Begin at the line where "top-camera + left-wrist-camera" appears and reproduce exactly every line through the end of the data below, both included, skipping pictures.
--- --- ---
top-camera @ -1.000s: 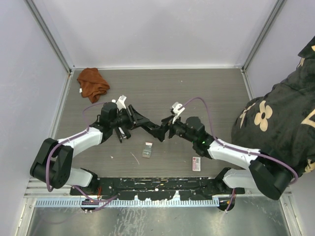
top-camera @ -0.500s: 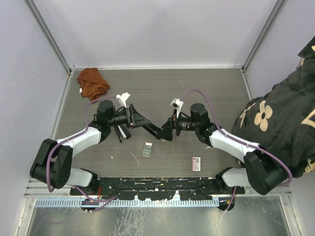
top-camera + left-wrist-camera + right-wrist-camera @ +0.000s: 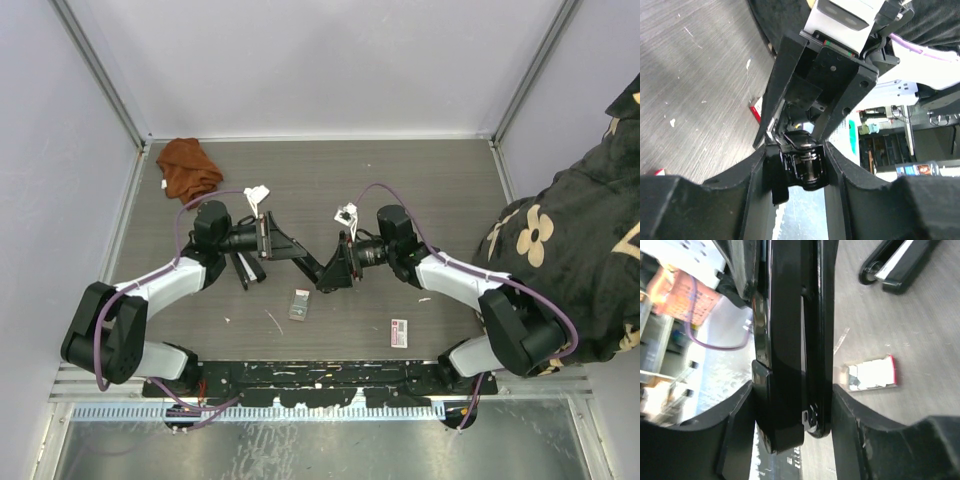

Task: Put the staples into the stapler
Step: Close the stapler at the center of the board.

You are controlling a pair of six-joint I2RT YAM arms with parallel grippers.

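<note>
The left gripper [image 3: 272, 241] is clamped on 1 end of the black stapler [image 3: 308, 261] in the middle of the top view. The stapler's 2 halves are swung apart, and the right gripper [image 3: 336, 272] has its 2 fingers pressed against the sides of the opposite end. The staples [image 3: 299, 305] sit in their small grey tray on the table [image 3: 420, 190] just below the held stapler, the red-and-white box [image 3: 399, 333] lies well apart at lower right, and the other stapler [image 3: 246, 270] lies under the left gripper.
</note>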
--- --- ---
• Task solution:
top-camera + left-wrist-camera + right-wrist-camera @ +0.000s: 

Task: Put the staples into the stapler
Step: Close the stapler at the center of the board.

You are controlling a pair of six-joint I2RT YAM arms with parallel grippers.

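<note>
The left gripper [image 3: 272, 241] is clamped on 1 end of the black stapler [image 3: 308, 261] in the middle of the top view. The stapler's 2 halves are swung apart, and the right gripper [image 3: 336, 272] has its 2 fingers pressed against the sides of the opposite end. The staples [image 3: 299, 305] sit in their small grey tray on the table [image 3: 420, 190] just below the held stapler, the red-and-white box [image 3: 399, 333] lies well apart at lower right, and the other stapler [image 3: 246, 270] lies under the left gripper.
</note>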

The exercise asks for nothing more.